Steps to calculate the equivalent weight of a metal :

Step 1 : Make a note of weights and equivalent weight of the metal from the problems.

Step 2 : From the formula given, get the result according to the problem.
$Equivalent \ weight \ of \ metal \ A$ = $\frac{Equivalent \ weight \ of \ metal \ B \ \times \ Weight \ of \ metal \ A}{Weight \ of \ metal \ B}$

## Problems

Below are some of the problems on how to find the metal weight.

### Solved Examples

Question 1: 9.0322 kg/dm$^3$ Na is dissolved with 6.241 kg/dm$^3$ of Cl to form NaCl solutiom. Calculate the equivalent weight of Na, if the equivalent weight of Cl is 24 kg/dm$^3$.
Solution:

Given :
Weight of Na = 9.0322 kg/dm$^3$,
Weight of Cl = 6.241 kg/dm$^3$,
Equivalent weight of Cl = 24 kg/dm$^3$,
Equivalent weight of Na = ?

Equivalent weight of Na = $\frac{Equivalent \ weight \ of \ Cl \ \times \ Weight \ of \ Na}{Weight \ of \ metal \ Cl}$

Equivalent weight of Na = $\frac{24 \ kg/dm^3 \ \times \ 9.032 \ kg/dm^3}{6.241 \ kg/dm^3}$

Equivalent weight of Na = $34.73 \ kg/dm^3$

Question 2: 6.42 kg/dm$^3$ Br is dissolved with 4.02 kg/dm$^3$ of K to form Kbr solutiom.
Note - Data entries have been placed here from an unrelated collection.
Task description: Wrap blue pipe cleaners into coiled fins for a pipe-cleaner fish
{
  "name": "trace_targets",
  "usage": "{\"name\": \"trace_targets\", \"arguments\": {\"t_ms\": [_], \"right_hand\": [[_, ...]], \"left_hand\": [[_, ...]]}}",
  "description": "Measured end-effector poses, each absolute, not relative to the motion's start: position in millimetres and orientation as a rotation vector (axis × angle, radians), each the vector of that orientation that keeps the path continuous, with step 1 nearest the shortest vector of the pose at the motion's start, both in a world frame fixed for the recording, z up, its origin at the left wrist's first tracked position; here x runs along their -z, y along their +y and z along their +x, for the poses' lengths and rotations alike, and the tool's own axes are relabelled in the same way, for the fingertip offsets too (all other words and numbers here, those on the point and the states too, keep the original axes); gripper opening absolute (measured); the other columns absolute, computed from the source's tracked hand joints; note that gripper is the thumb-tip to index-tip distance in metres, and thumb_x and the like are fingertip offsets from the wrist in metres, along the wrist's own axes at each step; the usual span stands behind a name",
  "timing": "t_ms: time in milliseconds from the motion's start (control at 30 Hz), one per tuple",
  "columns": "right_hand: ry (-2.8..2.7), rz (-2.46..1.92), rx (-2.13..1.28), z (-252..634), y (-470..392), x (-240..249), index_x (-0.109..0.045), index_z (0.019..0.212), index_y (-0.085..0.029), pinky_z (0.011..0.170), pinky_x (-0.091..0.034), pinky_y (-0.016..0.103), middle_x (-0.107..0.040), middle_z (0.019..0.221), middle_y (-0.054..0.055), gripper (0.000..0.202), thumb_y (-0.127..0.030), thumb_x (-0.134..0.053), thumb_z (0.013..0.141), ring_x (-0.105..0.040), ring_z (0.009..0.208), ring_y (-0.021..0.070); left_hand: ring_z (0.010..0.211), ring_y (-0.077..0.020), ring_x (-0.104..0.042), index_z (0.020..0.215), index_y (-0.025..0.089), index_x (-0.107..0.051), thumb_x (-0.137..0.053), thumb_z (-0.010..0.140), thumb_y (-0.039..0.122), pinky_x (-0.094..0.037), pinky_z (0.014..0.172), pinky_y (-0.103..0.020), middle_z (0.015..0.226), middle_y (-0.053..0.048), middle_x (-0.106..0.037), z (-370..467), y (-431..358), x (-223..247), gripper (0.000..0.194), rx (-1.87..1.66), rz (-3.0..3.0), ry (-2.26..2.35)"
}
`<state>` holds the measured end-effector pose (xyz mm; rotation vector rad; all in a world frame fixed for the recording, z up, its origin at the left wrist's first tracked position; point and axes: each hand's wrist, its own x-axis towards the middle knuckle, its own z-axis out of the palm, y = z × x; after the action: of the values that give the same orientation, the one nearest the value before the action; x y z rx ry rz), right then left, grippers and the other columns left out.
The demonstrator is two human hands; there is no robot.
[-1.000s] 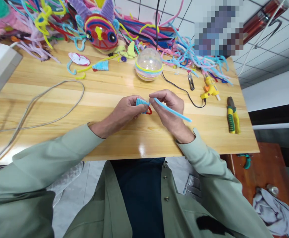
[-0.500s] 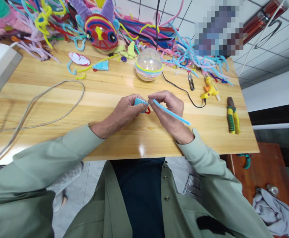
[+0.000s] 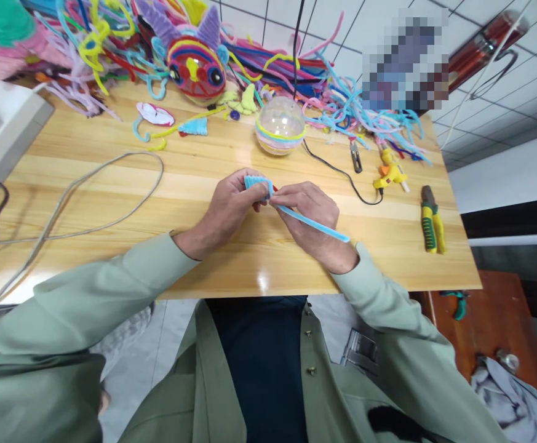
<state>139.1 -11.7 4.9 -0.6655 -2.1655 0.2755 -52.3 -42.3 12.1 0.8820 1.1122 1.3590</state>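
Note:
My left hand (image 3: 235,203) pinches a small light-blue piece of wound pipe cleaner (image 3: 256,182) between thumb and fingers. A bit of red shows behind it. My right hand (image 3: 309,215) is closed on a light-blue pipe cleaner (image 3: 317,225), close to the wound piece; its free end sticks out to the lower right across the hand. Both hands nearly meet just above the table. Beyond them stands a clear plastic ball (image 3: 281,123) with yellow, pink and blue bands around it. A similar blue wound piece with a red edge (image 3: 194,127) lies further left.
Pliers (image 3: 430,220), a yellow glue gun (image 3: 390,172) and small snips (image 3: 355,157) lie at the right. A decorated face ball (image 3: 197,71) and heaps of pipe cleaners (image 3: 360,117) line the back. A looped grey cable (image 3: 106,157) and white power strip (image 3: 10,135) occupy the left.
The red bit has gone from below the blue piece to behind it. My right fingers have come down and closer to the left hand, and the strand's free end dipped slightly.

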Motion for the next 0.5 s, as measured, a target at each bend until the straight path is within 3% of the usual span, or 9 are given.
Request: {"name": "trace_targets", "arguments": {"t_ms": [233,500], "right_hand": [[-2.118,-0.602,-0.145,139.7,-7.1,-0.1,-0.081,0.111,-0.031,0.085,-0.064,0.042,-0.087,0.104,0.004,0.013,-0.03,-0.068,0.113,-0.08,0.093,0.0218],[-2.156,-0.629,-0.085,138.8,-4.6,5.3,-0.08,0.107,-0.033,0.084,-0.06,0.042,-0.082,0.1,0.004,0.013,-0.031,-0.068,0.113,-0.073,0.09,0.0211]], "left_hand": [[0.074,-0.0162,-0.065,0.077,0.021,-0.07,-0.084,0.08,0.036,-0.055,0.067,-0.028,0.079,-0.003,-0.072,-52.9,-42.0,-13.7,0.021,-1.347,0.786,0.976],[0.073,-0.0153,-0.067,0.076,0.02,-0.072,-0.096,0.074,0.041,-0.061,0.073,-0.029,0.078,-0.002,-0.074,-52.3,-42.2,-15.9,0.032,-1.289,0.738,0.998]]}}
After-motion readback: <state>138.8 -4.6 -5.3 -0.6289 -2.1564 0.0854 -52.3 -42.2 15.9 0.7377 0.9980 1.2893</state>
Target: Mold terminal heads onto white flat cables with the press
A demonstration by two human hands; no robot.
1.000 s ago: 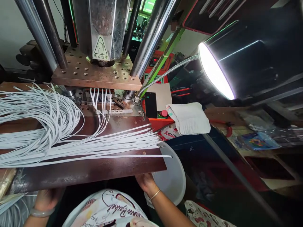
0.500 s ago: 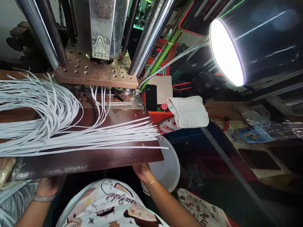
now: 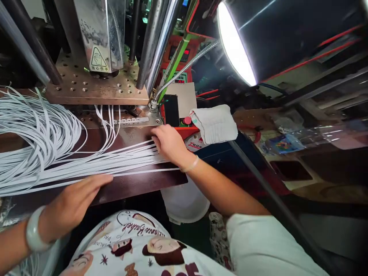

Calculate the equivalent weight of Br, if the equivalent weight of K is 17 kg/dm$^3$.
Solution:

Given :
Weight of Br = 6.42 kg/dm$^3$,
Weight of K = 4.02 kg/dm$^3$,
Equivalent weight of K = 17 kg/dm$^3$,
Equivalent weight of Br = ?

Equivalent weight of Br = $\frac{Equivalent \ weight \ of \ K \ \times \ Weight \ of \ Br}{Weight \ of \ metal \ K}$

Equivalent weight of Br = $\frac{17 \ kg/dm^3 \ \times \ 6.42 \ kg/dm^3}{4.02 \ kg/dm^3}$

Equivalent weight of Br = $27.14 \ kg/dm^3$